State Election Board Chairman John Fervier opposed the rule because it lacked clear standards for a “reasonable inquiry.”

“I’m sympathetic to boards being able to look at documents prior to certifying,” said Fervier, an appointee of Republican Gov. Brian Kemp. “I also believe there should be some guardrails around that. There don’t appear to be any guardrails around that process.”

The rule doesn’t require a new state law, which still mandates certification as part of the election process.

Under the new rule, critics say, county election board members could vote against certifying elections if they felt an inquiry was inadequate or the results were in doubt.

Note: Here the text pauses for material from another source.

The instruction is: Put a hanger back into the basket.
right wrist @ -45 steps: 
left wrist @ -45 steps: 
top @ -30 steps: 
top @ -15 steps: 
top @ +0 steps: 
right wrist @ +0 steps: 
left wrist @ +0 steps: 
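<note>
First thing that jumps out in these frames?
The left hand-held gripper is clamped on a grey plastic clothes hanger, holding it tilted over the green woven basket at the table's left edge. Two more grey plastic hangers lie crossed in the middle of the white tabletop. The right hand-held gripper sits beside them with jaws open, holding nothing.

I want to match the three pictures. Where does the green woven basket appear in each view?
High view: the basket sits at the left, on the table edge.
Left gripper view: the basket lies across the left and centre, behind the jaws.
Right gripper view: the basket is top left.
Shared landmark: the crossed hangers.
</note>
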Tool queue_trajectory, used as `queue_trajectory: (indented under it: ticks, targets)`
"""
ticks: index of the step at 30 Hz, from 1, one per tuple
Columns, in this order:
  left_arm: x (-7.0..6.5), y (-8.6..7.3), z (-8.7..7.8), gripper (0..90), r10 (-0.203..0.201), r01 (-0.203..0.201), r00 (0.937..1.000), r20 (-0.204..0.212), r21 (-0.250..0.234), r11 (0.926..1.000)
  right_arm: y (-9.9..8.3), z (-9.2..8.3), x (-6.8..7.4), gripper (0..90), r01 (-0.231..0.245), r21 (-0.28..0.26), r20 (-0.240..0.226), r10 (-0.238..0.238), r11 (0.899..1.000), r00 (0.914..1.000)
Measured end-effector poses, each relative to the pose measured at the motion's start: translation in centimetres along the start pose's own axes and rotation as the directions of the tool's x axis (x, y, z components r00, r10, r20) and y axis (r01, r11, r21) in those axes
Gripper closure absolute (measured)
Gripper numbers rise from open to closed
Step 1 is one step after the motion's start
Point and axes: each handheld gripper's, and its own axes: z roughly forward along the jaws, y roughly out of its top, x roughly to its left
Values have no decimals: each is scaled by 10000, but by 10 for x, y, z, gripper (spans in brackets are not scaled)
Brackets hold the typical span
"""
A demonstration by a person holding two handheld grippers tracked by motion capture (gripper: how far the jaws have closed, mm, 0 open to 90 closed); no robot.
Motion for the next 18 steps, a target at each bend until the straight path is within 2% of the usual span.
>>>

“It allows for exploitation and not for actual participation in a thorough election canvass process,” said Sara Tindall Ghazall, a Democratic appointee to the State Election Board who voted against the rule.

The board is also considering another rule that would allow county election board members to demand to review any election documents before certifying results. Ghazal has said the rule, which is planned for a final vote in two weeks, could enable local election officials to refuse to certify until they review long lists of documents.

State Election Board member Janelle King, one of the Republicans celebrated by Trump as “pit bulls fighting for honesty, transparency and victory,” said the former president’s comments didn’t influence her decisions.

“There’s a lack of confidence in our election process,” King said. “If I’m going to ask a county election worker to sign their name on a legal document saying this is accurate, when in fact, they may see that there’s some discrepancies ... then we’re setting them up for failure.”


Georgia certification definition

”’Certify the result of a primary, election, or runoff,’ or words to that effect, means to attest, after reasonable inquiry, that the tabulation and canvassing of the election are complete and accurate and that the results are a true and accurate accounting of all votes cast in that election.”